Only the lines below, from the one with "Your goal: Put" through the one with "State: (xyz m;", are to be written out, exactly.

§ **Material provided**

◆ ◆ ◆ ◆ ◆

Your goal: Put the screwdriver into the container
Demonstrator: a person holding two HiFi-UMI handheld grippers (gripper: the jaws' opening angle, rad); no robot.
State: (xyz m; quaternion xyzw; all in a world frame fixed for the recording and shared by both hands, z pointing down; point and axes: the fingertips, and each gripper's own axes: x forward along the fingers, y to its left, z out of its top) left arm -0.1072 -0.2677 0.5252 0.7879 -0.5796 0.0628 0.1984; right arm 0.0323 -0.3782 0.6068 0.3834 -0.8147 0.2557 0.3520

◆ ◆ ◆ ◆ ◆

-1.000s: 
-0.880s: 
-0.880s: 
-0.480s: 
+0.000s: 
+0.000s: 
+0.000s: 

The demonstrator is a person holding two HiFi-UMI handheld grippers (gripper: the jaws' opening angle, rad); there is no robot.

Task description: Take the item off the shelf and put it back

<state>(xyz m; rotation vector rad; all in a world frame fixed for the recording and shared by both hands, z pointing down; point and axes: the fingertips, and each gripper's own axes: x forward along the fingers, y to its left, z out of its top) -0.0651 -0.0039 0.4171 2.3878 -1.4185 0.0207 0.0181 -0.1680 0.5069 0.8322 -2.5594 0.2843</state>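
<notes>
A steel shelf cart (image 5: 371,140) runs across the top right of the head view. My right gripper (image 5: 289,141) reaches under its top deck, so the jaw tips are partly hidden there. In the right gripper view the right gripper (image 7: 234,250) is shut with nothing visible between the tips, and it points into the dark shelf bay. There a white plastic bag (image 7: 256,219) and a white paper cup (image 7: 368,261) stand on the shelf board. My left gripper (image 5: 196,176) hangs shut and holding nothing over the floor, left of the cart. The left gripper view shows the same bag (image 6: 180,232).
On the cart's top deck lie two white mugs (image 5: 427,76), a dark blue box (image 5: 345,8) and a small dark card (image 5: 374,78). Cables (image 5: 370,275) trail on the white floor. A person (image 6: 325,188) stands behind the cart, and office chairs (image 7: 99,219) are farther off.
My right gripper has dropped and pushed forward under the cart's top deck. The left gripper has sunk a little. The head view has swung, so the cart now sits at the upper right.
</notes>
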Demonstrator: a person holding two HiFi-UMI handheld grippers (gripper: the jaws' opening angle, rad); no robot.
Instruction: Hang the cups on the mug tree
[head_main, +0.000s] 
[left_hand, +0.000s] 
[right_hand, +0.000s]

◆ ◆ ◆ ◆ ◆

§ **Task solution**
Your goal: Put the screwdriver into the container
Demonstrator: a person holding two HiFi-UMI handheld grippers (gripper: the jaws' opening angle, rad); no robot.
State: (xyz m; quaternion xyzw; all in a world frame fixed for the recording and shared by both hands, z pointing down; point and axes: the fingertips, and each gripper's own axes: x forward along the fingers, y to its left, z out of its top) left arm -0.1072 -0.2677 0.5252 0.7879 -0.5796 0.0628 0.1984; right arm 0.0323 -0.3782 0.6068 0.3834 -0.8147 0.2557 0.3520

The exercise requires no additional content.